### EXERCISE REQUIREMENTS
The output should be every line below, retyped exactly, with no images.
══════════
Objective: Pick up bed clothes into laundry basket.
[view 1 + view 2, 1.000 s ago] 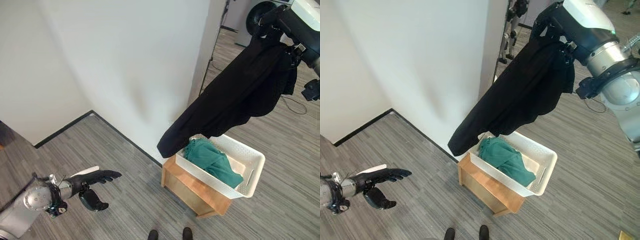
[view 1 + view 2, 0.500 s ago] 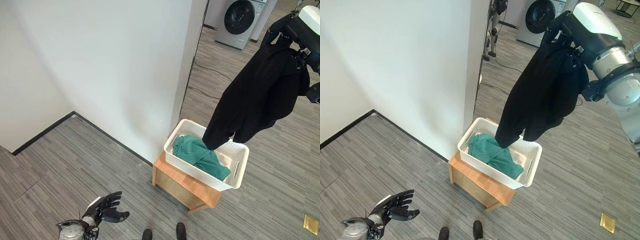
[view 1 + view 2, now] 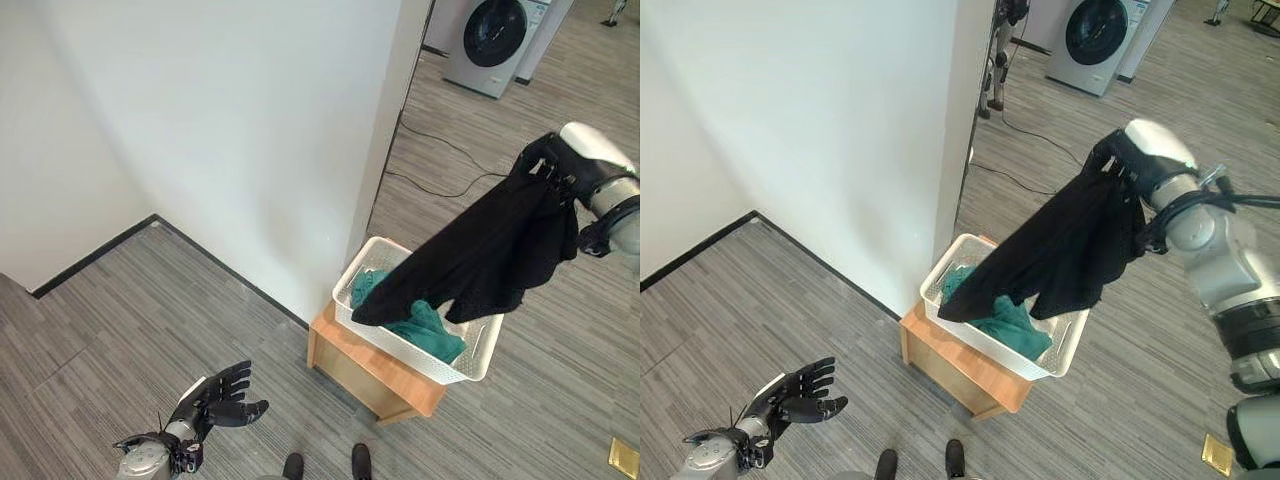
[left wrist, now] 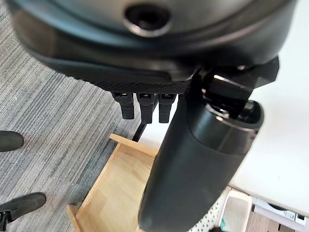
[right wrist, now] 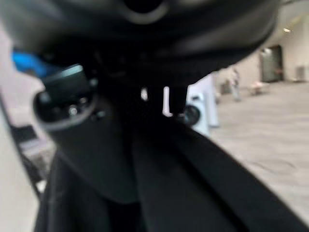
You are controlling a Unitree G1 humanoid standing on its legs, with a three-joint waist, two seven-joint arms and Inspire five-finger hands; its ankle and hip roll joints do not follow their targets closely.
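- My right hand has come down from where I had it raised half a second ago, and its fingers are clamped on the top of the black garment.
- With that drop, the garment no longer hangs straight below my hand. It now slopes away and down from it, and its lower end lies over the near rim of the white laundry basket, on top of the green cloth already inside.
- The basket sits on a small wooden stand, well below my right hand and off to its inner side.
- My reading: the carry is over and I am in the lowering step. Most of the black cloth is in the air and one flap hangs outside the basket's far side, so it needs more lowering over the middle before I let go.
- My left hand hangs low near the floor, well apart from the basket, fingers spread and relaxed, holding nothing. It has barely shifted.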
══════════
### ANSWER BOX
Objective: Pick up bed clothes into laundry basket.
[view 1 + view 2, 1.000 s ago] 
[view 1 + view 2, 0.500 s ago] 
[view 1 + view 2, now] 
[left wrist, now] 
[right wrist, now] 
You are controlling a Unitree G1 humanoid standing on its legs, with a three-joint waist, two seven-joint arms and Inspire five-finger hands; its ankle and hip roll joints do not follow their targets closely.
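- My right hand has come down from where I had it raised half a second ago, and its fingers are clamped on the top of the black garment.
- With that drop, the garment no longer hangs straight below my hand. It now slopes away and down from it, and its lower end lies over the near rim of the white laundry basket, on top of the green cloth already inside.
- The basket sits on a small wooden stand, well below my right hand and off to its inner side.
- My reading: the carry is over and I am in the lowering step. Most of the black cloth is in the air and one flap hangs outside the basket's far side, so it needs more lowering over the middle before I let go.
- My left hand hangs low near the floor, well apart from the basket, fingers spread and relaxed, holding nothing. It has barely shifted.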

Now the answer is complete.